> _SUPPLIED DATA_
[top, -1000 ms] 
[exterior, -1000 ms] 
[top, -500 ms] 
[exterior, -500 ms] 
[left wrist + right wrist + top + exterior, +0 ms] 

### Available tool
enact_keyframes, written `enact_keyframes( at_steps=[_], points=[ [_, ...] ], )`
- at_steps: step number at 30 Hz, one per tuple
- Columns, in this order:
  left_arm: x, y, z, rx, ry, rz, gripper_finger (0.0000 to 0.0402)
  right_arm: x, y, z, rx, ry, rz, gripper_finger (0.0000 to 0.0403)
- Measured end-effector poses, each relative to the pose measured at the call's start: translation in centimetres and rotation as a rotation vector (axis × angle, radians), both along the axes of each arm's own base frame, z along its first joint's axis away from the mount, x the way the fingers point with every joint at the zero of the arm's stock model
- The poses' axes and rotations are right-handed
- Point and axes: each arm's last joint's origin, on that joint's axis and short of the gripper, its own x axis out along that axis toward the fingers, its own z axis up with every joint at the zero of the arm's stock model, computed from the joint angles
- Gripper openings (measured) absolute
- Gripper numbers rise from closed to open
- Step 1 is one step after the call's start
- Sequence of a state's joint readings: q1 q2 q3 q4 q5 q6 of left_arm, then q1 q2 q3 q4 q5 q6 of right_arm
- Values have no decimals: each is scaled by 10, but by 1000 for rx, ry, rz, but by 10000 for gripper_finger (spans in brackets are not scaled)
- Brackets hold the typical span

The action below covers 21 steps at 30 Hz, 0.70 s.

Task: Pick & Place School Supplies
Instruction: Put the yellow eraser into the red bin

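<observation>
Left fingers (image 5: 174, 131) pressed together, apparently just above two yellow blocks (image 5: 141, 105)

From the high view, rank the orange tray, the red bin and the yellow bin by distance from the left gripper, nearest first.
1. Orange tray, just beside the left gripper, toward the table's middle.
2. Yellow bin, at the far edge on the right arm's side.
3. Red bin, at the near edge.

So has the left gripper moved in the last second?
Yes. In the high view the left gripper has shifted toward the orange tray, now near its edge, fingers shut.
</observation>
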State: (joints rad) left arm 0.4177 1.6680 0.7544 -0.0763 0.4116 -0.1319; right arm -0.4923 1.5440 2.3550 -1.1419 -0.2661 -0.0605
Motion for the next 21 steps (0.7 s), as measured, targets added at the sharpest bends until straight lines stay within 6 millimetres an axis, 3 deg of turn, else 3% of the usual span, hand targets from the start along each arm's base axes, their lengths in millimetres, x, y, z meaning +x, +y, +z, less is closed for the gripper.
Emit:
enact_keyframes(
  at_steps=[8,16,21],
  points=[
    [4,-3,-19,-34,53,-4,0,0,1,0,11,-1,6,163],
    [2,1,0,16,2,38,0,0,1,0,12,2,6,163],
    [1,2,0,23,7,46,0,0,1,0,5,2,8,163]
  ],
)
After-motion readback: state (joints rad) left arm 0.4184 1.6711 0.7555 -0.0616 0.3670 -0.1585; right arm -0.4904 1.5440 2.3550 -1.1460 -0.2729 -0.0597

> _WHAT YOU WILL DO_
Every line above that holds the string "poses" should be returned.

> _EXERCISE ANSWER_
- Measured end-effector poses, each relative to the pose measured at the call's start: translation in centimetres and rotation as a rotation vector (axis × angle, radians), both along the axes of each arm's own base frame, z along its first joint's axis away from the mount, x the way the fingers point with every joint at the zero of the arm's stock model
- The poses' axes and rotations are right-handed

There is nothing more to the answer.